Files
natsdotnet/docs/plans/2026-02-23-jetstream-deep-operational-parity-design.md
2026-02-23 13:17:46 -05:00

6.5 KiB

JetStream Deep Operational Parity Design

Date: 2026-02-23
Status: Approved
Scope: Identify and close remaining JetStream deep operational parity gaps versus Go, including behavior-level semantics, storage durability, RAFT/cluster behavior, and documentation drift reconciliation.

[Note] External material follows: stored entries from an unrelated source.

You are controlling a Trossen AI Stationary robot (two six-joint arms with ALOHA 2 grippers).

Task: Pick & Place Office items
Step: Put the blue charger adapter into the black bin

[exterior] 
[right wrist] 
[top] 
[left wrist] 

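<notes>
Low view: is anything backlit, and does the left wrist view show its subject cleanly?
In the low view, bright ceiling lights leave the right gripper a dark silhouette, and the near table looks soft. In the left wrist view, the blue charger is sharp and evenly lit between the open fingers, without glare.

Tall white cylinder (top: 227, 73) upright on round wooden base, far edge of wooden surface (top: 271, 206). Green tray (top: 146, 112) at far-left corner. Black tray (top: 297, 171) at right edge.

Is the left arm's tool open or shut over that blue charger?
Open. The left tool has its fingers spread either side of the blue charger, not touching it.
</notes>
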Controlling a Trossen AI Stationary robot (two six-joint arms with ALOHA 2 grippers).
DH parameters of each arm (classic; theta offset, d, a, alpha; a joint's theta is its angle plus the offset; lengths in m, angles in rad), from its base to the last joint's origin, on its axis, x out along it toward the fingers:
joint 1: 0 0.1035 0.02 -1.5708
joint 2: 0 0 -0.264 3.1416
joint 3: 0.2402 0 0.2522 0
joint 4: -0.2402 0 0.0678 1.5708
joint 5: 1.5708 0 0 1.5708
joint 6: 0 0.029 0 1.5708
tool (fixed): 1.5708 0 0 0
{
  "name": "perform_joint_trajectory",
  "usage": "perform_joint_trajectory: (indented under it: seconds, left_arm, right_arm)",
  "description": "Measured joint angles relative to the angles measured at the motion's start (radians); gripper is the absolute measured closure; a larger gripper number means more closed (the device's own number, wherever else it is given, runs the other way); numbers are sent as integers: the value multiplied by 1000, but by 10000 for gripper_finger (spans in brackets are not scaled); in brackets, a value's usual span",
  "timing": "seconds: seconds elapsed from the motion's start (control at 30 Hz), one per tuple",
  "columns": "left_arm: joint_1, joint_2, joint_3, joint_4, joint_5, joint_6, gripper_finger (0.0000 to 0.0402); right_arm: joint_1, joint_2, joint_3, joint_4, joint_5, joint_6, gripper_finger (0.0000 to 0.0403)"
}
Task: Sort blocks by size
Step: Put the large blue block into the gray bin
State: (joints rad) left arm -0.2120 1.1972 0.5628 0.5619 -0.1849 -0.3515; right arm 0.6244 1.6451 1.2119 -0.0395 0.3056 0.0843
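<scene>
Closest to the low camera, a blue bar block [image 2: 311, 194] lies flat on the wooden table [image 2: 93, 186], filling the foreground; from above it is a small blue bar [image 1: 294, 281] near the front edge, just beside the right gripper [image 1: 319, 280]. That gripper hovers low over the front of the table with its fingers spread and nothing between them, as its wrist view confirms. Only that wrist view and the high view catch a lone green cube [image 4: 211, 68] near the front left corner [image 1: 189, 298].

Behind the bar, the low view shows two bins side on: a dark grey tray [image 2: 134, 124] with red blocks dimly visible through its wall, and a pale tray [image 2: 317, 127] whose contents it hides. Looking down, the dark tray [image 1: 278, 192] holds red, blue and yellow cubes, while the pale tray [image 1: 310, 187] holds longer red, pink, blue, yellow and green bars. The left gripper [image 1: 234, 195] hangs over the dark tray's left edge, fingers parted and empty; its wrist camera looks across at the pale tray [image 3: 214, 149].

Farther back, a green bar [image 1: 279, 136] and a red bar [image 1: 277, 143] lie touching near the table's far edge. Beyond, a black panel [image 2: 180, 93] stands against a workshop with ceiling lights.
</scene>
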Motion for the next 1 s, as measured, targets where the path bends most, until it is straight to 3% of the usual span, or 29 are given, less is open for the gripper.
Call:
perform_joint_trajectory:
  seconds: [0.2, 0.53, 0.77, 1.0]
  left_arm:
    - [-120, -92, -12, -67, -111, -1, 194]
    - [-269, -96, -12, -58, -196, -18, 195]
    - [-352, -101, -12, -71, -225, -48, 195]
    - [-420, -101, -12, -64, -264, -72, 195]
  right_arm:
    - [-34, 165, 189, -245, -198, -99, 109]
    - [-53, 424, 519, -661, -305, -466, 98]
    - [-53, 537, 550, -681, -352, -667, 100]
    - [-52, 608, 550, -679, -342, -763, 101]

1. Architecture and Scope Boundary

Scope definition

This cycle is JetStream-focused and targets deep operational parity:

  1. Stream runtime semantics
  2. Consumer runtime/state machine semantics
  3. Storage durability semantics
  4. RAFT/network and JetStream clustering semantics
  5. Documentation/evidence reconciliation

JETSTREAM (internal) is treated as implemented behavior (code + tests present). Any stale doc line stating it is unimplemented is handled as documentation drift, not a re-implementation target.

Parity control model

Each feature area is tracked with a truth matrix:

  1. Behavior
  • Go-equivalent runtime behavior exists in observable server operation.
  1. Tests
  • Contract-positive plus negative/edge tests validate behavior and detect regressions beyond hook-level checks.
  1. Docs
  • differences.md and parity artifacts accurately reflect validated behavior.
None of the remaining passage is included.